■ Assignment: Could you restate every entry word for word, leaving the pictures out?

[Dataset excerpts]
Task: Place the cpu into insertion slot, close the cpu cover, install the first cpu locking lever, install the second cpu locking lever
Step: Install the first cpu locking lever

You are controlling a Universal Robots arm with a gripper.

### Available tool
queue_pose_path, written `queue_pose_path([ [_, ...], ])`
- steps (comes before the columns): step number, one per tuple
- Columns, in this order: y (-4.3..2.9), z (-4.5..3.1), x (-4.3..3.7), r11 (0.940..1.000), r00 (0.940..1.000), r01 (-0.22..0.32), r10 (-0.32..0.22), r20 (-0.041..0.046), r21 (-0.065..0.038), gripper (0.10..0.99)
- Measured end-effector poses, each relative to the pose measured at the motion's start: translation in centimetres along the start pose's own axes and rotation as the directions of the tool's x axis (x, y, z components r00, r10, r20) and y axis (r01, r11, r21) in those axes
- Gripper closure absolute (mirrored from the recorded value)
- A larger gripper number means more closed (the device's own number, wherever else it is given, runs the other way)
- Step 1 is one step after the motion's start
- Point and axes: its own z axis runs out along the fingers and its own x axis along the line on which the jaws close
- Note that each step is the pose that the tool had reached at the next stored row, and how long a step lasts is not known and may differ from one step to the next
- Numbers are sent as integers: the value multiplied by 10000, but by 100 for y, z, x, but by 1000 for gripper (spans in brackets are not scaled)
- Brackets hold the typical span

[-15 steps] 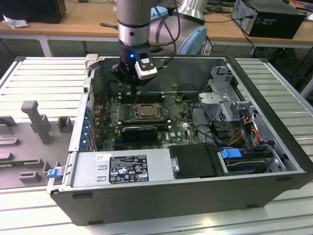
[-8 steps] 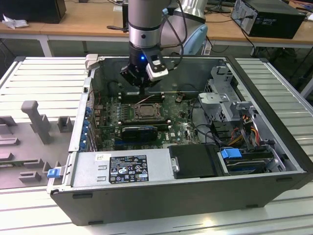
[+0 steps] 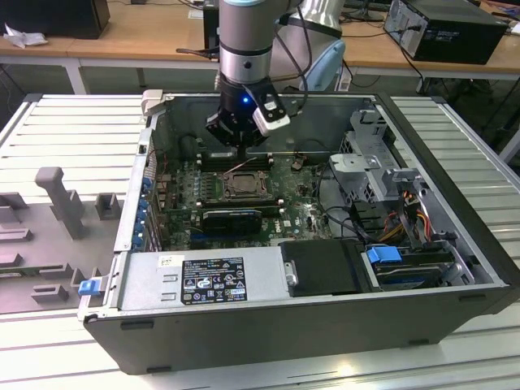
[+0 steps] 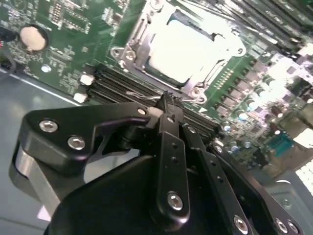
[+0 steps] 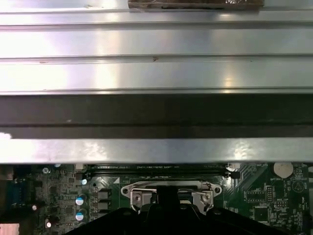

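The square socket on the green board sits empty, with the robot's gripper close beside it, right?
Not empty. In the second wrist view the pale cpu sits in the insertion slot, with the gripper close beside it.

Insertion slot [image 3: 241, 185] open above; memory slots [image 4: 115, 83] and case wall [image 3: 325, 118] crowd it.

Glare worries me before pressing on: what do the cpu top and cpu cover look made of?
The cpu: seemingly pale metal top, smooth, washed out by glare. The cpu cover: thin silvery sheet metal, likely steel, with bright reflective edges.
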Motion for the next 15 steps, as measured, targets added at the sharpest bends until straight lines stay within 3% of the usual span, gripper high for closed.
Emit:
queue_pose_path([
  [4, 29, 14, -22, 10000, 10000, 4, -3, 30, -73, 980],
  [12, 100, 103, -80, 10000, 9999, 50, -50, 122, -72, 980],
  [15, 85, 142, -93, 9999, 9999, 86, -85, 148, -63, 980],
])
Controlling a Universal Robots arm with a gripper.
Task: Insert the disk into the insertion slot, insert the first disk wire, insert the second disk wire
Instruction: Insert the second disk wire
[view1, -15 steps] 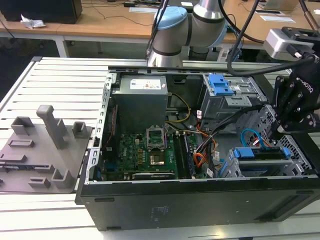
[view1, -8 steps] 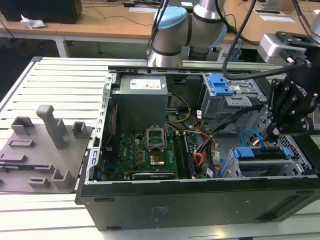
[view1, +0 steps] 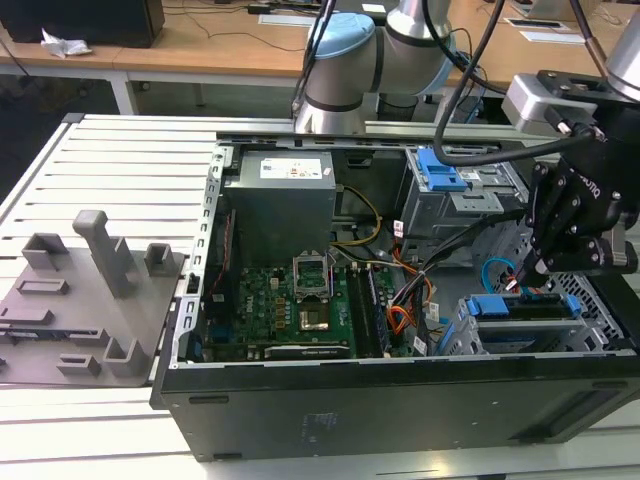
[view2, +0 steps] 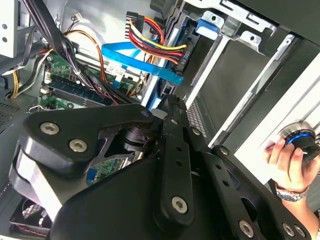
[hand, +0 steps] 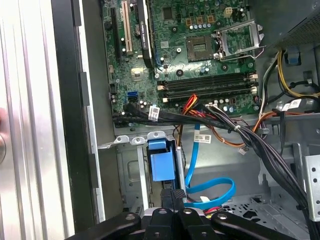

■ Written reply:
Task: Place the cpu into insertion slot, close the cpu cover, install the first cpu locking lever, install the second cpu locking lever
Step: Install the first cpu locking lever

You are controlling a Universal Robots arm with a gripper.

### Available tool
queue_pose_path, written `queue_pose_path([ [_, ...], ])`
- steps (comes before the columns): step number, one per tuple
- Columns, in this order: y (-4.3..2.9), z (-4.5..3.1), x (-4.3..3.7), r11 (0.940..1.000), r00 (0.940..1.000), r01 (-0.22..0.32), r10 (-0.32..0.22), r20 (-0.041..0.046), r21 (-0.065..0.038), gripper (0.10..0.99)
- Measured end-effector poses, each relative to the pose measured at the motion's start: translation in centimetres along the start pose's own axes and rotation as the directions of the tool's x axis (x, y, z components r00, r10, r20) and y axis (r01, r11, r21) in those axes
- Gripper closure absolute (mirrored from the recorded value)
- A larger gripper number means more closed (the device's own number, wherever else it is given, runs the other way)
- Step 1 is one step after the motion's start
- Point and axes: its own z axis runs out along the fingers and its own x axis along the line on which the jaws close
- Note that each step is the pose that the tool had reached at the next stored row, and how long a step lasts is not known and may differ from one step to the next
- Numbers are sent as integers: the value multiplied by 10000, but by 100 for y, z, x, but by 1000 for gripper (spans in brackets are not scaled)
- Brackets hold the typical span

[-15 steps] 
[-8 steps] 
[+0 steps] 
[+0 steps] 
[+0 steps] 

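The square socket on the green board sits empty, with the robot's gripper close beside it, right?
Not empty. In the second wrist view the pale cpu sits in the insertion slot, with the gripper close beside it.

Insertion slot [image 3: 241, 185] open above; memory slots [image 4: 115, 83] and case wall [image 3: 325, 118] crowd it.

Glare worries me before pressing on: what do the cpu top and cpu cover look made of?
The cpu: seemingly pale metal top, smooth, washed out by glare. The cpu cover: thin silvery sheet metal, likely steel, with bright reflective edges.
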Motion for the next 15 steps, as measured, targets added at the sharpest bends until straight lines stay within 3% of the usual span, gripper high for closed.
Emit:
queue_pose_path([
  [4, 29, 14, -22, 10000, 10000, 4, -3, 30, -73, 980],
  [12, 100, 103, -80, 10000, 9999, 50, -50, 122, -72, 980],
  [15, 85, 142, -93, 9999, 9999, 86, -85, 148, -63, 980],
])
Controlling a Universal Robots arm with a gripper.
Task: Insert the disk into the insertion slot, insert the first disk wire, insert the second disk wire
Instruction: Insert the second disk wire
[view1, -15 steps] 
[view1, -8 steps] 
[view1, +0 steps] 
[view2, +0 steps] 
[hand, +0 steps] 

The required answer is now complete.